WHAT IS NEEDED = Using the material below, work out how many lines contain the word "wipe". Reply with the number and nothing more.

DATA SECTION below:

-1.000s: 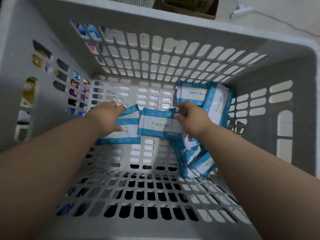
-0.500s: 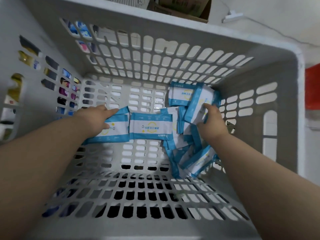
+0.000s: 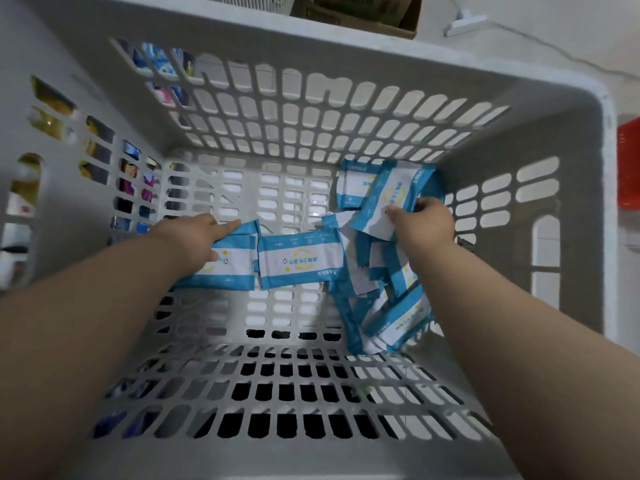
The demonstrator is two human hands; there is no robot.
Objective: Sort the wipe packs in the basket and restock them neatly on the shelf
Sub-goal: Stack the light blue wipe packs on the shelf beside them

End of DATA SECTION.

WRITTEN SOLUTION = 2